While our pollinator friendly garden often provides food for our honey bees, it is also a gathering place for various other pollinators in our area. Bumblebees, ants, grasshoppers, flies, and other flying or crawling critters can be seen in and around the bee yard every day. In the grass around the hives and garden beds, you don’t need to walk far to disturb a couple grasshoppers hiding among the grass, clover, and crown vetch. On the flatter, more open flowers tiny ants can be seen searching for something something to eat. Drone flies, a type of fly named for their striking resemblance to the bees that they mimic, can sometimes be seen around our hives. Dragonflies can be found occasionally flying around the hives hunting
for an unsuspecting bee or other insect to turn into their dinner. Many kinds of flies can be found flitting around the hives and garden looking for anything living or dead, flora or fauna to eat. We have even seen a golden backed snipe-fly in our garden!

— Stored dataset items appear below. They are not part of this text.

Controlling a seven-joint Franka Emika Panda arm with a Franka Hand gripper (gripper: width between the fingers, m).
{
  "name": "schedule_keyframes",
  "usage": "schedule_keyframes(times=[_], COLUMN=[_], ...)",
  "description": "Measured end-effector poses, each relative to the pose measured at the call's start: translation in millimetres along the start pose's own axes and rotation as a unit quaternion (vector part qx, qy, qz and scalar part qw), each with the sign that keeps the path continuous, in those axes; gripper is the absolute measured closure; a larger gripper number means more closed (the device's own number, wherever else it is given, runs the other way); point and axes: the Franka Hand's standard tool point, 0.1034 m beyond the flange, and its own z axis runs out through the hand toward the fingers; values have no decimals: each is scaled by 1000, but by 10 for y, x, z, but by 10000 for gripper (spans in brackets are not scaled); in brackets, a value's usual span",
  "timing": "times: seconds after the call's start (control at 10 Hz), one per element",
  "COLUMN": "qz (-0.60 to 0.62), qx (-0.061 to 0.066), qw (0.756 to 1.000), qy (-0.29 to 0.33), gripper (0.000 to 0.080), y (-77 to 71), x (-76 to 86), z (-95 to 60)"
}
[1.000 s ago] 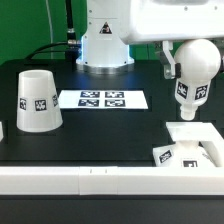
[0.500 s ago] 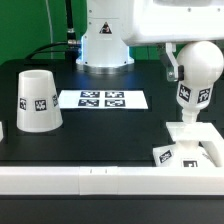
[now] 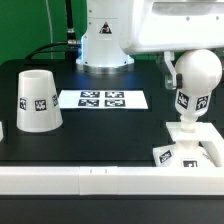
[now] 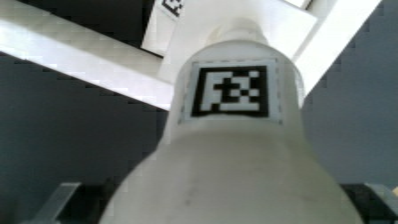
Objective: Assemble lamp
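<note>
The white bulb [image 3: 194, 80] stands nearly upright at the exterior view's right, round head up. Its stem end rests on the raised socket of the flat square base [image 3: 200, 152]. My gripper [image 3: 184, 62] is shut on the bulb's head; one dark finger [image 3: 170, 66] shows beside it. In the wrist view the bulb [image 4: 222, 130] fills the picture with its tag facing the camera, and the gripper [image 4: 214, 205] has a finger [image 4: 57, 200] on each side of it. The tapered shade [image 3: 35, 99] stands mouth down at the left, apart from the gripper.
The marker board [image 3: 101, 99] lies flat at the middle back. The robot's white pedestal [image 3: 104, 45] stands behind it. A raised white rim [image 3: 100, 181] runs along the table's front edge, touching the base. A small white part [image 3: 2, 129] shows at the left edge.
The gripper has lowered the bulb and shifted it slightly toward the exterior view's right. Its stem has come down onto the base's socket. The shade has not moved.
</note>
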Motion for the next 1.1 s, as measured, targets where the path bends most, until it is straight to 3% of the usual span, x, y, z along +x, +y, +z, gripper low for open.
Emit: schedule_keyframes(times=[0.5, 1.1], qz=[1, -4], qx=[3, -7], qw=[1000, 999], qy=[-3, 38], gripper=[225, 225], y=[-16, -52], x=[-9, 5], z=[143, 143])
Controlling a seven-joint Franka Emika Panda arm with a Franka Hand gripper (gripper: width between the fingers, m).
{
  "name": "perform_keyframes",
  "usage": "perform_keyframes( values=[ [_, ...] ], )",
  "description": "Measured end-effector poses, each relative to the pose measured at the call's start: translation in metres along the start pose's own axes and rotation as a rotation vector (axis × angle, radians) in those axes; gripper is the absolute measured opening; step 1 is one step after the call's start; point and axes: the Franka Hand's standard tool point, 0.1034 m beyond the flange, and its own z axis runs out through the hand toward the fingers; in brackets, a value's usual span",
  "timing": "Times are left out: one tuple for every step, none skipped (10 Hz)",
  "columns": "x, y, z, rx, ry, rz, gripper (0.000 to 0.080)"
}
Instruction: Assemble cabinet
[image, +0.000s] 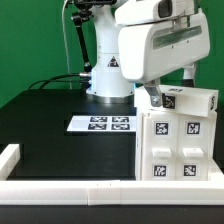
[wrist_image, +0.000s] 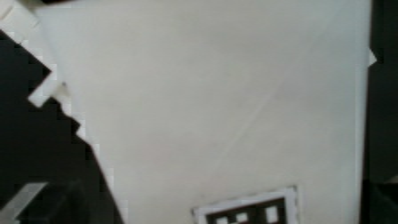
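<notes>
The cabinet (image: 178, 148) is a white box with black-and-white tags on its faces. It stands at the exterior view's lower right. A white tagged part (image: 188, 100) sits on or just above its top. My gripper (image: 152, 95) hangs right over the cabinet's upper left corner, beside that part. Its fingers are hidden behind the hand's white housing. In the wrist view a white tagged surface (wrist_image: 214, 110) fills almost the whole picture, with one tag (wrist_image: 249, 212) at its edge. I see no fingers there.
The marker board (image: 100, 123) lies on the black table in front of the arm's base (image: 108, 75). A low white wall (image: 70, 190) runs along the table's front and the exterior view's left edge.
</notes>
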Motion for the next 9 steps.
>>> perform_keyframes(
  values=[
    [0.0000, 0.0003, -0.0001, -0.001, 0.001, 0.018, 0.0551],
    [-0.0003, 0.0006, -0.0001, -0.001, 0.001, 0.019, 0.0551],
    [-0.0001, 0.0004, 0.0000, -0.001, 0.001, 0.053, 0.0556],
    [0.0000, 0.0004, 0.0000, -0.001, 0.002, 0.161, 0.0556],
    [0.0004, 0.0006, 0.0000, -0.005, 0.007, 0.245, 0.0556],
    [0.0003, -0.0004, 0.0000, -0.014, 0.016, 0.338, 0.0556],
    [0.0014, -0.0030, 0.0003, -0.018, 0.023, 0.477, 0.0556],
    [0.0031, -0.0044, 0.0001, -0.019, 0.026, 0.587, 0.0556],
    [0.0038, -0.0038, -0.0002, -0.020, 0.031, 0.679, 0.0557]
  ],
)
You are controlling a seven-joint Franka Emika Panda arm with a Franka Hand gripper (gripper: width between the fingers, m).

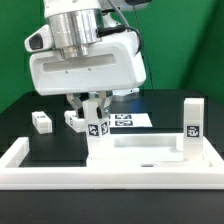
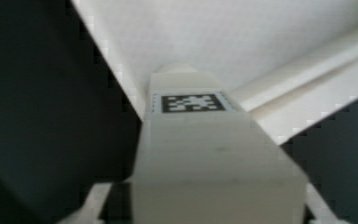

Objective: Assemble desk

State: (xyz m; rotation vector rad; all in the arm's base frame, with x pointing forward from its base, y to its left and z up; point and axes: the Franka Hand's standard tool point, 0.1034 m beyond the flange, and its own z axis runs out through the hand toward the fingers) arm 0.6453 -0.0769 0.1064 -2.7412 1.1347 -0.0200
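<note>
Gripper (image 1: 93, 115) clamped on a white block leg (image 1: 97, 128) at the tabletop panel's (image 1: 140, 152) corner on the exterior view's left; the leg is best held vertical and squared to that corner before lowering.

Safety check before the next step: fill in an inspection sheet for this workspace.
Surface: black table, flat.
Job's things: white rimmed rectangular plastic tabletop panel; upright white block leg at the exterior view's right; two loose legs at the exterior view's left.
Clutter: marker board; long low white barrier wall.
Grippers: gripper closed on a tagged white leg.
Cables: nothing seen.
Surroundings: green backdrop.
</note>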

Golden backed Snipe-flies are intriguing because we don’t know a lot about them. Some say that they are carnivorous, but since they’ve been seen on various kinds of flowers there is some argument that they may be omnivores. We also don’t know where they lay their eggs. There is some thought that they lay their eggs near water which would make their presence in the garden reasonable since we are situated fairly close to a creek and some marshy land behind the apiary. Thus making our little garden a perfect place for these flies to find both carnivorous and herbivorous food sources and to be potentially able to reproduce.
As far as bumblebee visitors we see, there is quite the variety. Ranging from the American bumblebee to carpenter bees to Perplexing Bumblebees, there is quite the variety of bees that come to visit our gardens. While our honeybees do greatly enjoy the potential food sources of our pollinator friendly garden, it also helps us to support our native bee species.
Having a variety of flowering plants is important for several reasons. It offers nutritional diversity for native pollinators and our honey bees. Some pollinators are selective in what pollen they will harvest and eat, but for most bees they need a variety of pollen options, as not all plants have the same nutritional value in their pollen. Imagine only eating one food that's not very nutritious for most of your life, like macaroni and cheese. While that may sound like the best idea on the planet, it wouldn't take very long for your body to tell you that eating mac n cheese every day isn't the best choice you could make. Additionally, different kinds of bees have different mouthparts. So while one bee may easily access pollen and nectar tucked away deep into the flower, another may not be able to reach their tongue quite far enough. Not only can their mouth construction cause potential complications for the native bees, some bees are too small to get into certain flowers and thus are excluded from some plants based on size. Since different species have different needs even just in how far they can reach for food, having a variety of types/shapes of flowers provides options to more readily allow many local bugs to access the food they need and thus do their vital work of pollination.
While you often hear “save the bees” in reference to
honeybees, its often our native pollinators who are truly at risk as they are not well managed or closely observed, and thus its much harder for us to truly know how they are doing individually as well as how they are doing as a whole.
Maybe next time you walk by a flowering plant you should look a little closer to see the true variety of pollinators that are paying it a visit. Not every ball of black and yellow fuzz is a honey bee and attempting to identify the various bees, flies, and beetles you may see can turn into a rather rewarding information scavenger hunt.